Yayın Tarihi: 15/05/14 08:00
okuma süresi: 7 dak.
A- A A+
Kim ne derse desin Amerika dünyada birçok noktada söz sahibi bir ülke, gerektiğinde gözü kara olabilen gerektiğinde ise menfaatine hareket edebilen bir ülke. Uzun süredir Kıbrıs Müzakere sürecine etkin şekilde müdahil olmakla birlikte 74'ten bugüne Türkiye lehine hareket eden bir politika izledi Amerikalılar.

Kesinlikle bir Amerikan hayranlığım falan yok. Sadece siyaseti ve ülkeleri bu kadar usta dizayn edebilen ve yönetebilen bir ülkeye şapka çıkarırım. Rumların Avrupa Birliği üyesi olmaları, dSon bir yıldır daha sonra Rusya ile flörtleşmeleri, Merkel'in Rumları terbiye etmesi , Rusya'nın yine eski SSCB ülkelerine hakimiyet kurma çabası, yine Rusya'nın Suriye de büyüyen hakimiyeti ve himayesi; hep bunlar Amerika'nın uzunca bir aradan sonra Kıbrıs konusuna Türkiye'nin ve Kıbrıslı Türklerin lehine net ve sert bir şekilde müdahil olmasına neden oldu.
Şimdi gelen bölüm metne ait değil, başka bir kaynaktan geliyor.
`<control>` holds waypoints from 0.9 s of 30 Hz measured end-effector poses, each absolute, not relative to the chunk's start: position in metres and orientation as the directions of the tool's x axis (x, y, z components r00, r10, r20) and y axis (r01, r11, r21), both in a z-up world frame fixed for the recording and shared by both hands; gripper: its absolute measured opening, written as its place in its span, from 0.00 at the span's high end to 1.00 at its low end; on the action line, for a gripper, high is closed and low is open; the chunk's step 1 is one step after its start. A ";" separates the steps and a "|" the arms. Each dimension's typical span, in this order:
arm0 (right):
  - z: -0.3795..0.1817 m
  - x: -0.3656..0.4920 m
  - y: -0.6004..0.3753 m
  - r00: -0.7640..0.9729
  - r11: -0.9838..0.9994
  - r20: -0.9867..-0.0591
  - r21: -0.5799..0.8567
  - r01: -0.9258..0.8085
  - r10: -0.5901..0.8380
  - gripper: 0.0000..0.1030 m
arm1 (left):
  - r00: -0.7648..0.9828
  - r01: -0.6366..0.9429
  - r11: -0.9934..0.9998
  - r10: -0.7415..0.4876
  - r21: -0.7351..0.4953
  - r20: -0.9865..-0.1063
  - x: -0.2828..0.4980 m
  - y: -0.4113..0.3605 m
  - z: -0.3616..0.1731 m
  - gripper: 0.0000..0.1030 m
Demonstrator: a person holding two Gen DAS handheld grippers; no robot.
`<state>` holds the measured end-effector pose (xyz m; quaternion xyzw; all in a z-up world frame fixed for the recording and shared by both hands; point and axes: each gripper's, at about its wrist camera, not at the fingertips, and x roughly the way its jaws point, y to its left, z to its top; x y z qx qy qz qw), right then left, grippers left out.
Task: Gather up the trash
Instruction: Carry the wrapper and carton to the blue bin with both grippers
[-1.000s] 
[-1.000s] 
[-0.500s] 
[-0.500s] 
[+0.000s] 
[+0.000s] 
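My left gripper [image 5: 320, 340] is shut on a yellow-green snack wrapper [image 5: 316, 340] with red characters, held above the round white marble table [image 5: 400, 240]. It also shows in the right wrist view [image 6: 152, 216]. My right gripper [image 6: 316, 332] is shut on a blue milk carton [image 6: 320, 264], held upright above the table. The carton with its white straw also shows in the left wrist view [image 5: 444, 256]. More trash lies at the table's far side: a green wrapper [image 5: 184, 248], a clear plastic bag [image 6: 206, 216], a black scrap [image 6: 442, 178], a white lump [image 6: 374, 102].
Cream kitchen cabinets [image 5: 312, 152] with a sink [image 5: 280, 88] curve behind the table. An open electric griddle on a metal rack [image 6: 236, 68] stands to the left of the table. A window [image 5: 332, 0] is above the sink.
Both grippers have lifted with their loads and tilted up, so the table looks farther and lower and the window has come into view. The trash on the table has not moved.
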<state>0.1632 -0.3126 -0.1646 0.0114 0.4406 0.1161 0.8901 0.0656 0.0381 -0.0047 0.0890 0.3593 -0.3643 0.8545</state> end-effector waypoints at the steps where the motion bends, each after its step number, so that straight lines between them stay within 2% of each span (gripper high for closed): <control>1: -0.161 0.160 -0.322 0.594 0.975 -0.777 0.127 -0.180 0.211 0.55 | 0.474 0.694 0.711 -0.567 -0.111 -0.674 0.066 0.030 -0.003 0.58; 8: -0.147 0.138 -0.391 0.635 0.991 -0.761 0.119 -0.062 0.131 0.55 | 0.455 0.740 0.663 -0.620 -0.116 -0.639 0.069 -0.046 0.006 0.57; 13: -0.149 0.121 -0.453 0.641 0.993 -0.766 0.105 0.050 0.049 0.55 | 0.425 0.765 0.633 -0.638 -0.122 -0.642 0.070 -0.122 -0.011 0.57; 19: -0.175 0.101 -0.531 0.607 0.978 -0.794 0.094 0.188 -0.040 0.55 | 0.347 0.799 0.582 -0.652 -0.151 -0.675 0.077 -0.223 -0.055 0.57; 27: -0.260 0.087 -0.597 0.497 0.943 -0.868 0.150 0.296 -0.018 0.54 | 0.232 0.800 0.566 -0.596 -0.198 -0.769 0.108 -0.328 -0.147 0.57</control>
Tabii ki bu saydıklarımın ötesinde Kıbrıs'ta bulunan gaz ve hem AB'nin hem de Amerika'nın bu gaza olan ihtiyacı, yani menfaatlerinin Kıbrıs'ta olması, Rusya'nın bu kaymaktan almasını engellemek için Amerika farkındaysanız en üst düzeyde Kıbrıs müzakere sürecine el koymuş durumda.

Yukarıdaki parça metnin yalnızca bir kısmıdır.